**Data segment**.
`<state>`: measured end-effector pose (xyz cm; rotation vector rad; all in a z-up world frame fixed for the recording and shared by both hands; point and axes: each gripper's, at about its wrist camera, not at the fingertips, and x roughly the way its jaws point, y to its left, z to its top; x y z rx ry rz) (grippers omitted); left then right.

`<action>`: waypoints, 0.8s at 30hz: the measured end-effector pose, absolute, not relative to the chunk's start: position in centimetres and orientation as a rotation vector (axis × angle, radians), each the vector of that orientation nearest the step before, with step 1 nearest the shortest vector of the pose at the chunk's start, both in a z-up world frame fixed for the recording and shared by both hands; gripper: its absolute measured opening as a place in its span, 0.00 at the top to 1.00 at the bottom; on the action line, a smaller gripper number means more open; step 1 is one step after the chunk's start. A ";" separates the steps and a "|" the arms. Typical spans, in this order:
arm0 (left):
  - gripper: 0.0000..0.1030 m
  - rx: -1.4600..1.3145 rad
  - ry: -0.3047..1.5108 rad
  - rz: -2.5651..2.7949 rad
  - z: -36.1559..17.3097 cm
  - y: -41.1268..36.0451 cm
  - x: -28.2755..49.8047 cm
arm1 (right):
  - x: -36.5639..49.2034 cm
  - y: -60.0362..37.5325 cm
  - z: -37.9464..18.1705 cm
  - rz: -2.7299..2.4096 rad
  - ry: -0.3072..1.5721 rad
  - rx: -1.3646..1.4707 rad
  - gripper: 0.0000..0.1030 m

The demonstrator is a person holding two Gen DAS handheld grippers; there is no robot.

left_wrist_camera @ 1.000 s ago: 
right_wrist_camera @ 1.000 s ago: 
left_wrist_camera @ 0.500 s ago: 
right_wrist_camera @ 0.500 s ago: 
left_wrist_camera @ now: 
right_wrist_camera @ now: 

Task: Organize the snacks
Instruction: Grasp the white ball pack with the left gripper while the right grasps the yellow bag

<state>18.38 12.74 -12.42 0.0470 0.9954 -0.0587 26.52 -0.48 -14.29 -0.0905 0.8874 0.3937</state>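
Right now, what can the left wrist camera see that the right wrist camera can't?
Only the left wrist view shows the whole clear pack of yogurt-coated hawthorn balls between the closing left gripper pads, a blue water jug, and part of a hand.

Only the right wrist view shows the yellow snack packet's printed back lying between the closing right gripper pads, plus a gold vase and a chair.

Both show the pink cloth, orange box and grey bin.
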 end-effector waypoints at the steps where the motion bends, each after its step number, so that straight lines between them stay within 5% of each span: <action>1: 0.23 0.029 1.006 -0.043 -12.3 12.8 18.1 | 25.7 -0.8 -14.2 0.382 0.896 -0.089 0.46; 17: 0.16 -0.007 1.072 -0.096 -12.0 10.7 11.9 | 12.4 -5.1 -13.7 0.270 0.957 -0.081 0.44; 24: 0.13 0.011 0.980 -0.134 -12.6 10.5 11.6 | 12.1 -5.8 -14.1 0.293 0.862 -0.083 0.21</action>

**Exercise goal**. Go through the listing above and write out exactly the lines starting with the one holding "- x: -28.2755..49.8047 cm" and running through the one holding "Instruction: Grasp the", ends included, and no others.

**Exercise output**.
  - x: -28.2755..49.8047 cm
arm1 (right):
  - x: -36.5639..49.2034 cm
  - y: -60.0362..37.5325 cm
  - z: -37.9464..18.1705 cm
  - rz: -2.7299..2.4096 rad
  - ry: -0.3072..1.5721 rad
  - rx: -1.3646..1.4707 rad
  - gripper: 0.0000..0.1030 m

The demonstrator is a person holding two Gen DAS handheld grippers; there is no robot.

left_wrist_camera @ 1.000 s ago: 
right_wrist_camera @ 1.000 s ago: 
left_wrist_camera @ 0.500 s ago: 
right_wrist_camera @ 0.500 s ago: 
left_wrist_camera @ now: 
right_wrist_camera @ now: 

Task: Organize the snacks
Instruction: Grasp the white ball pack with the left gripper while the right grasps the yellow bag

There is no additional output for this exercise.